Pensare che “il consumo di pasti confezionati a domicilio o comunque acquistati autonomamente potrebbe rappresentare un comportamento non corretto dal punto di vista nutrizionale” si manifesta irrispettoso delle rammentate libertà e comunque sarebbe apodittico. L’inidoneità e l’incoerenza di una tale misura emerge in particolare dalla considerazione che non risulta, ad esempio, inibito agli alunni il consumo di merende portate da casa, durante l’orario scolastico: per analogia, si potrebbe addurre infatti anche per queste la sollevata problematica del rischio igienicosanitario. Da un altro lato, occorre rilevare che la sicurezza igienica degli alimenti portati da casa non può essere esclusa a priori ma va rimessa al prudente apprezzamento e al controllo in concreto dei singoli direttori scolastici, mediante l’eventuale adozione di misure specifiche, da valutare caso per caso, necessarie ad assicurare, mediante accurato vaglio, la sicurezza generale degli alimenti. Paventare un divieto di permanenza nei locali scolastici per gli alunni che
intendono consumare cibi portati da casa (o acquistati autonomamente) si rivelerebbe, pertanto, affetto da eccesso di potere per irragionevolezza, in quanto misura inidonea e sproporzionata rispetto al fine perseguito.

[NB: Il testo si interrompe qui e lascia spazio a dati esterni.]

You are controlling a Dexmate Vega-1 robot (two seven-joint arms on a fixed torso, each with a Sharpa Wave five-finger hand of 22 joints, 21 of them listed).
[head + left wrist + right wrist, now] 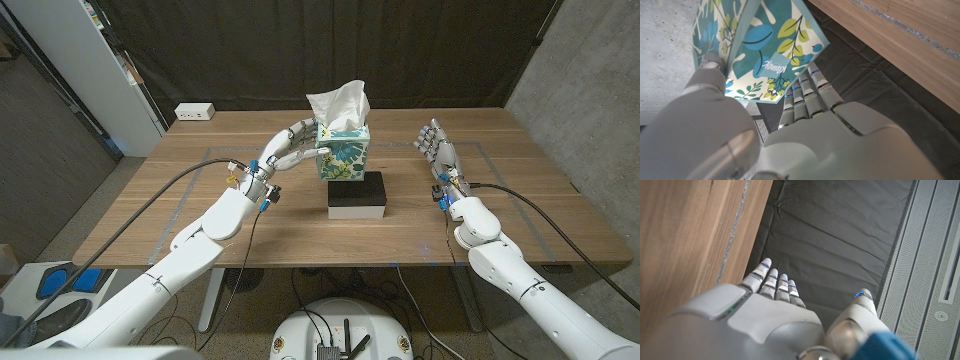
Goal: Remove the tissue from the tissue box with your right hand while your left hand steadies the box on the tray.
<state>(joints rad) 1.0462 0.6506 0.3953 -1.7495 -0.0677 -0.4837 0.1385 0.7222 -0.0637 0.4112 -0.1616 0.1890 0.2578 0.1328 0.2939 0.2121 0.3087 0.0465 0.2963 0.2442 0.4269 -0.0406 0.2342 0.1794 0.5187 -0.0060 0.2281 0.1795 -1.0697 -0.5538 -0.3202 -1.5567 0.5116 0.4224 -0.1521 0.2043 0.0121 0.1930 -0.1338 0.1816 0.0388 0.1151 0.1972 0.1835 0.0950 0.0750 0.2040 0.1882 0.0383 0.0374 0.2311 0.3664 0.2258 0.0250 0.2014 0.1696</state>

Abbiamo perciò nel contempo chiesto ai Dirigenti Scolastici di riaprire il confronto sulla possibilità di attuare il “pasto da casa” considerando che la nostra proposta si concretizza nella fornitura di pasti commissionati ad una ditta specializzata in ristorazione collettiva operante sul territorio avellinese che si farebbe carico anche di sanificare i locali mensa e tenerli puliti ante e post servizio. Gli uffici preposti hanno dato la disponibilità all’uso dei refettori e all’invio del personale ASL per i controlli igienico-sanitari dei locali. Quindi riteniamo che c’erano e ci sono tutte le premesse per dare attuazione a questa soluzione che potrebbe sbloccare la situazione nel giro di pochi giorni anche qualora il 30 ottobre i tempi dovessero posticiparsi ulteriormente. Inoltre abbiamo richiesto all’amministrazione comunale un nuovo confronto per capire lo stato attuale della procedura di gara e come intendano muoversi, considerato che non si hanno comunicazioni ufficiali e tutto è lasciato ad un rincorrersi di notizie vaghe, contraddittorie e confusionali che non fanno altro che inasprire gli animi dei genitori.